C’est dans ce contexte que, selon nos informations, entre dix et vingt personnes ont à Kani-Kéli, dans la nuit de lundi à mardi, incité un habitant à quitter son logement et à rentrer aux Comores. Les auteurs des faits auraient cassé la porte de la cour, démonté et enlevé la porte d’entrée de l’habitation et détruit une case en tôle servant de cuisine à la victime, sans faire usage de violence physique. Sollicité, le parquet n’était pas en mesure de confirmer jeudi soir ces informations.

 

Trois syndicats contre « le largage de Mayotte »

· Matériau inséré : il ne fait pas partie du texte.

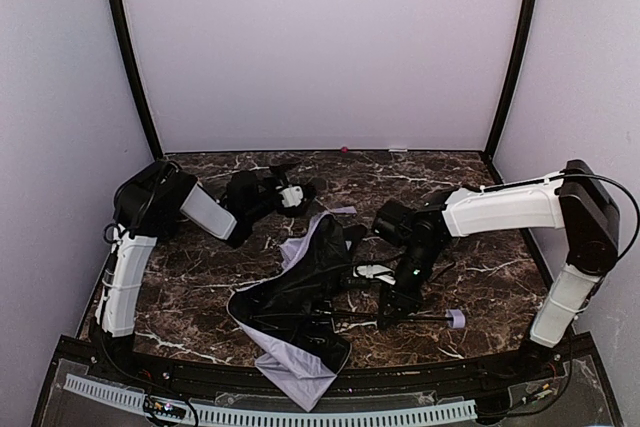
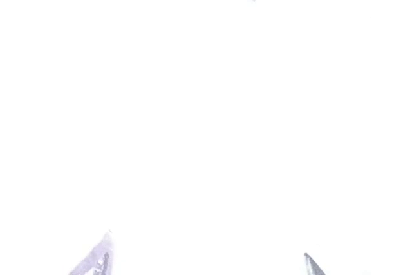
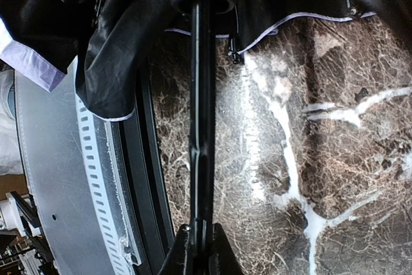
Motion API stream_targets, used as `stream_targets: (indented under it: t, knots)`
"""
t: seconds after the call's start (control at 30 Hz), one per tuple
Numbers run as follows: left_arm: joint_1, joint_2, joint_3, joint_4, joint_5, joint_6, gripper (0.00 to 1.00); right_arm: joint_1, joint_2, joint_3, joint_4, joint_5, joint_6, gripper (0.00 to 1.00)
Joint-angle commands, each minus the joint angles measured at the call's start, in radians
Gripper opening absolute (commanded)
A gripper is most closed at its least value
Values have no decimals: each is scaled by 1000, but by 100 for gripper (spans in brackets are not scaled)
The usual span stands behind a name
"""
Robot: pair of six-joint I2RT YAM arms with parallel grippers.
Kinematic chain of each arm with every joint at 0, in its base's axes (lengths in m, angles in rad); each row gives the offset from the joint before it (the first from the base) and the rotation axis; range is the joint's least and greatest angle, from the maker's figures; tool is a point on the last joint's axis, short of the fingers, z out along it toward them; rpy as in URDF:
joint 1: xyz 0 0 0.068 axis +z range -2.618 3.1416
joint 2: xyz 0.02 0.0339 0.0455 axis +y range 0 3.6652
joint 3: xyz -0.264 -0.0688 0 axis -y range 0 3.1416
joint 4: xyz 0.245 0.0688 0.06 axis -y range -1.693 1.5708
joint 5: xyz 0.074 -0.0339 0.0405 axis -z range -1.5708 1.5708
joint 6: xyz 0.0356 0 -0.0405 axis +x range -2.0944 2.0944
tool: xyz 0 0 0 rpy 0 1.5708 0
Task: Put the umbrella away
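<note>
White glare — left pincer [image 2: 209, 261] (tips [image 2: 100, 261] only)

Right hand [image 3: 200, 239] tight around the black umbrella shaft [image 3: 203, 94], black lavender-edged canopy [image 3: 116, 43] beyond, marble table [image 3: 335, 159] beneath.

umbrella [image 1: 300, 287]: cloth, sheeny black underside, matt lavender outside | shaft [image 3: 203, 94]: smooth black | table [image 1: 480, 182]: glossy brown marble-look
</note>
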Motion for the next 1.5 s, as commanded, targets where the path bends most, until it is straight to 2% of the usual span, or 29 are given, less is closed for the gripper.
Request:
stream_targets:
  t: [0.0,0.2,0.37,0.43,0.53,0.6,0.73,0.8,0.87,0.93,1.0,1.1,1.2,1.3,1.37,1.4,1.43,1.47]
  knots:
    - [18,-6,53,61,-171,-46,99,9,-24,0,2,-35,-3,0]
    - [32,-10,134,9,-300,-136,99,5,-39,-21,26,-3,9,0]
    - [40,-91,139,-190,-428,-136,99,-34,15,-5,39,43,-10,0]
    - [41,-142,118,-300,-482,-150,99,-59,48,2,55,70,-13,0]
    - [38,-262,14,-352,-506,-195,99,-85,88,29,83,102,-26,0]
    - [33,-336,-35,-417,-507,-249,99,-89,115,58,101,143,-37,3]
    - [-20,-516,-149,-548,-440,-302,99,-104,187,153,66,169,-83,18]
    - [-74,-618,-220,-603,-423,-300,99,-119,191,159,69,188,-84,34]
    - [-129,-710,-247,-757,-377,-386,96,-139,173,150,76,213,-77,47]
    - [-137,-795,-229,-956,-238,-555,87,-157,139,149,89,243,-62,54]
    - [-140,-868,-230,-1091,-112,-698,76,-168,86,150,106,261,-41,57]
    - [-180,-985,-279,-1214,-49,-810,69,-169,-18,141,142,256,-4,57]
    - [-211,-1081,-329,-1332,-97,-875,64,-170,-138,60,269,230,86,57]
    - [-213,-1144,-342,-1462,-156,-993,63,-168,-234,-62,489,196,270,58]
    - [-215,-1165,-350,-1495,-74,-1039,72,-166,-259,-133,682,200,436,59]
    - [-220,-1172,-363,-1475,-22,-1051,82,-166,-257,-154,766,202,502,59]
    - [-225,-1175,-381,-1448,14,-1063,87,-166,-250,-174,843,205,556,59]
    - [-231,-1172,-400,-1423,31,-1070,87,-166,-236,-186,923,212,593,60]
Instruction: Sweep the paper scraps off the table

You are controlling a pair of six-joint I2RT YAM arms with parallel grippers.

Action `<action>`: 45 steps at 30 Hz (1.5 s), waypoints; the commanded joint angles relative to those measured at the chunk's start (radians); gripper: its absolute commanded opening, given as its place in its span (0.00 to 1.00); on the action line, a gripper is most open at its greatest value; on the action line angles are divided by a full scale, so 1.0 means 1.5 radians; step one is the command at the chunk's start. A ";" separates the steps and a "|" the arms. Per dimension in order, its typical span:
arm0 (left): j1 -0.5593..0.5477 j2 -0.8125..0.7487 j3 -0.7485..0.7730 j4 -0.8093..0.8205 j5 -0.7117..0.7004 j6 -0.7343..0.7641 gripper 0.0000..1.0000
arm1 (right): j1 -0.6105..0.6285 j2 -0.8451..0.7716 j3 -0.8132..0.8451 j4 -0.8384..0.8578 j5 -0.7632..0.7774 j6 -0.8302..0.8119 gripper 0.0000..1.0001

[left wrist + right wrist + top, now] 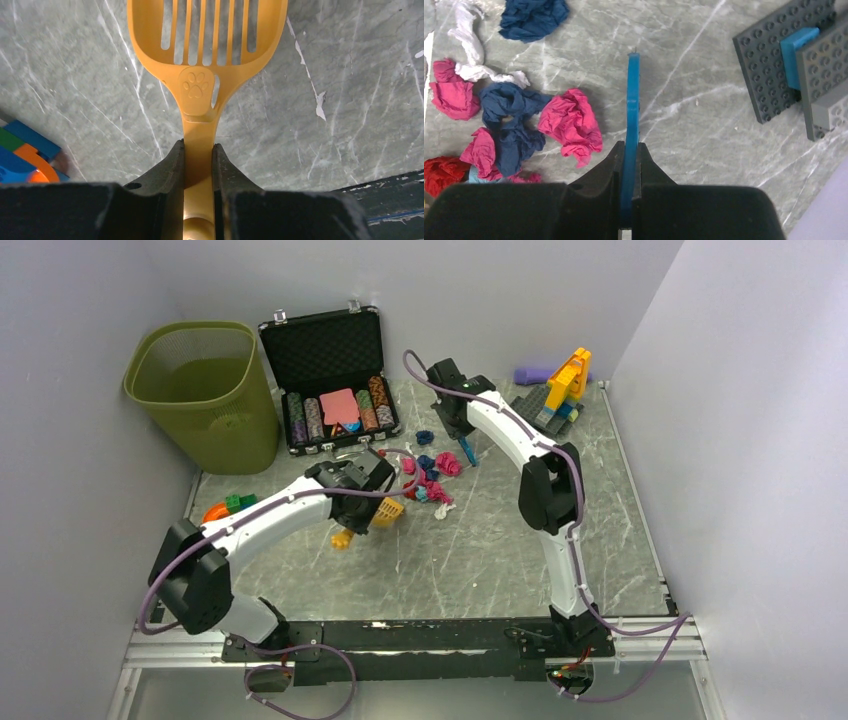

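Step in hand: the tools are being brought together around the scraps; sweeping appears about to begin.
Left gripper [199, 165]: clamping the handle of an orange slotted scoop [207, 37], held over bare table [480, 550] near the middle.
Right gripper [630, 155]: pinching a thin blue scraper [632, 105] edge-on.
Paper scraps [432, 476]: lying clustered toward the far edge, between both tools.
Next move: likely pushing the wads into the scoop.
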 commanded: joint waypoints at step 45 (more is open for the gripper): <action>-0.058 -0.045 -0.104 0.287 0.024 0.035 0.00 | 0.100 -0.123 -0.044 -0.092 -0.278 0.032 0.00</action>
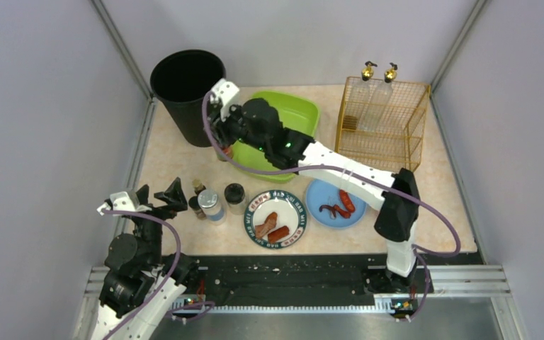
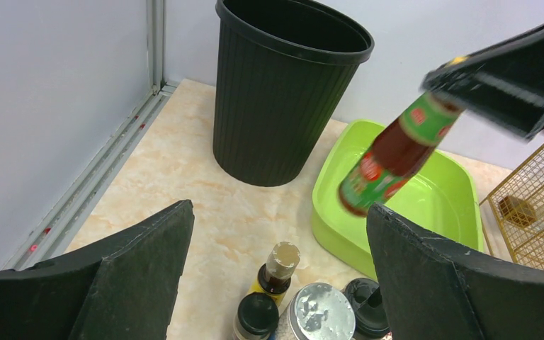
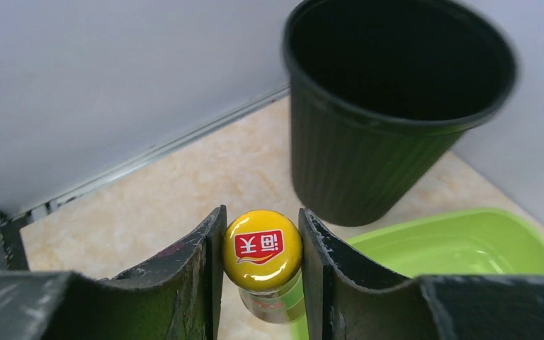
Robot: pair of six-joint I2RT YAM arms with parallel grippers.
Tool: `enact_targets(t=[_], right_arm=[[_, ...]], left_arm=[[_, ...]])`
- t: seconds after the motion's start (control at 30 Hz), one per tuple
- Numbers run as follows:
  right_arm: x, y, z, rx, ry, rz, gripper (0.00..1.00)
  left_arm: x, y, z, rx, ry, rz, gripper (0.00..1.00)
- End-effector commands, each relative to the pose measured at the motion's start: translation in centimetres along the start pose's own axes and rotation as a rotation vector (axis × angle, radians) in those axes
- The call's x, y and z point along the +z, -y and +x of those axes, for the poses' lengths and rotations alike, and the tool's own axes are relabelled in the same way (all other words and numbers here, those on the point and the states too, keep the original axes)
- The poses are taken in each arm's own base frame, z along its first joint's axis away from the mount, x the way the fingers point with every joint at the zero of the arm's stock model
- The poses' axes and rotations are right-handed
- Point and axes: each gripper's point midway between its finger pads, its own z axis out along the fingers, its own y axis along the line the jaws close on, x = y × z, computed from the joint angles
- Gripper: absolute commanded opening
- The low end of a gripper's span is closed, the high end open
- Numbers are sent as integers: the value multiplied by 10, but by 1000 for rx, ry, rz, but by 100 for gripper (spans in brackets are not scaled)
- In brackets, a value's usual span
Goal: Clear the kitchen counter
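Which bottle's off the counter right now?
The yellow-capped sauce bottle: the right gripper holds it tilted in the air. The four small jars and bottles stand on the kitchen counter.

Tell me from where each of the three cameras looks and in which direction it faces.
Top external: above and behind the arms, looking down on the kitchen counter; the left arm and right arm show whole.
Left wrist: on the left arm, low, facing the black bin and green tray; the open left gripper frames it.
Right wrist: looks down past the right gripper, shut on a sauce bottle.
Shared: both wrist views show bin and tray.
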Motion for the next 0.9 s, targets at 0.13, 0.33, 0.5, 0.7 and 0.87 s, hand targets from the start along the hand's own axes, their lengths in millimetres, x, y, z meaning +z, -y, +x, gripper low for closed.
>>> enact_targets(t=[0.13, 0.33, 0.5, 0.7, 0.87], right_arm=[[-109, 91, -171, -31, 369, 196, 0], [-168, 178, -177, -40, 350, 408, 0], [-219, 230, -174, -26, 349, 553, 0], [-256, 276, -156, -3, 307, 687, 0], [-272, 304, -134, 52, 272, 749, 0]], left_arm=[[-5, 0, -12, -35, 53, 20, 96], [-6, 0, -13, -39, 57, 23, 96], [-6, 1, -13, -40, 58, 27, 96], [-6, 2, -13, -43, 59, 34, 96], [-6, 3, -13, -43, 58, 41, 96]])
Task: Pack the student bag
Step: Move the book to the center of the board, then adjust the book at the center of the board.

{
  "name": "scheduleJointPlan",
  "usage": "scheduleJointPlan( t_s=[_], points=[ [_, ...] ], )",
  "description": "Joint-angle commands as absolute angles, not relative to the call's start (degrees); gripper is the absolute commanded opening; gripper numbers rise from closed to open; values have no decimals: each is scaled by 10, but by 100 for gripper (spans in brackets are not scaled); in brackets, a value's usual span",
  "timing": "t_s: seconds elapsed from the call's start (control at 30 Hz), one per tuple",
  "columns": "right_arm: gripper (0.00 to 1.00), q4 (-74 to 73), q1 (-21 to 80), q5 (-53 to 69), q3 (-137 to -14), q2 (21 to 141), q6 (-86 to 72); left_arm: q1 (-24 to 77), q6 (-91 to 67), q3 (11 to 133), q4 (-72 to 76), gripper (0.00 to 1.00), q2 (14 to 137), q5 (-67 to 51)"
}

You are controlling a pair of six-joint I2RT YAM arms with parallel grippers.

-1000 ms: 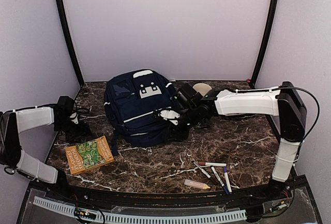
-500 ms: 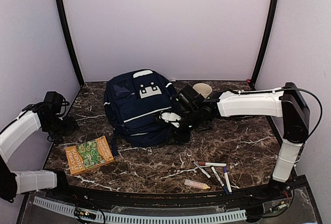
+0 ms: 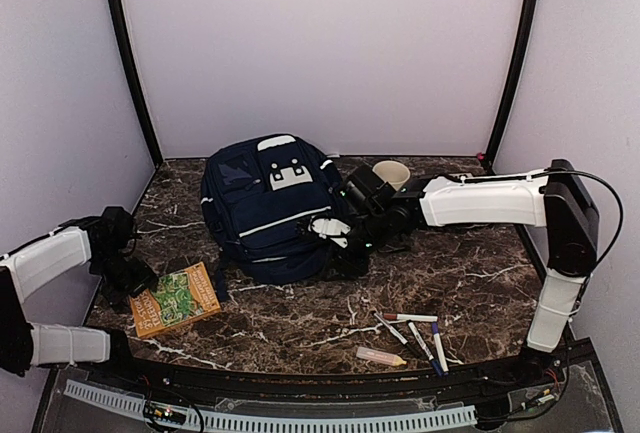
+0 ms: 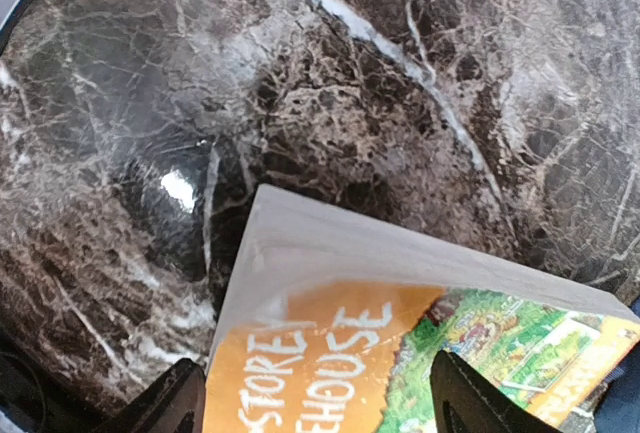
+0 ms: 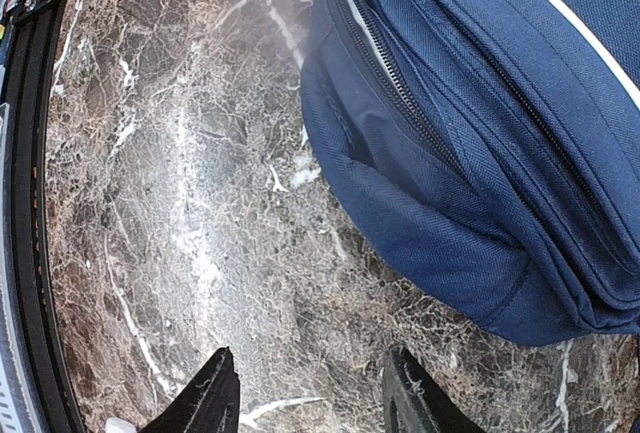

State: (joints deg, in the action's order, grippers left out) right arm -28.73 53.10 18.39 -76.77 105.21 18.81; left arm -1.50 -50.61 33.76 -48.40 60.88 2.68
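The navy-blue student bag (image 3: 268, 211) lies zipped shut at the table's back middle; its lower corner shows in the right wrist view (image 5: 480, 143). An orange and green book (image 3: 174, 298) lies at the front left. My left gripper (image 3: 133, 279) is open just above the book's left end, its fingers spread over the cover (image 4: 400, 343). My right gripper (image 3: 340, 253) is open and empty, low over the marble by the bag's front right corner, not touching it.
A beige cup (image 3: 391, 173) stands behind my right arm. Several markers (image 3: 412, 331) and a pale eraser-like stick (image 3: 381, 356) lie at the front right. The table's black front rim (image 5: 25, 203) is near.
My left arm has swung from the far left toward the front and come down over the book's left end. My right arm has hardly moved.
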Motion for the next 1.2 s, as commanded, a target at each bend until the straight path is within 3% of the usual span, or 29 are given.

Trois syndicats adhérents au FSU (SNASUB, SNUipp et SNUTER) ont apporté jeudi par voie de communiqué leur soutien à l’appel à la grève du 10 mai, appelant leurs « adhérents ainsi que [leurs] sympathisants à descendre massivement dans la rue ». Ils ont exprimé leur hostilité vis-à-vis de « toute évolution statutaire de Mayotte qui aboutirait à la perte des acquis obtenus grâce à la départementalisation ». Dans le viseur, le « projet de la Communauté de l’archipel qui découle de la déclaration du 21 juin 2013 ». Les trois syndicats redoutent, « sous couvert de cette coopération régionale », une co-souveraineté comorienne, et demandent l’abandon « définitif » de la fameuse « feuille de route » qui alimente les débats actuels.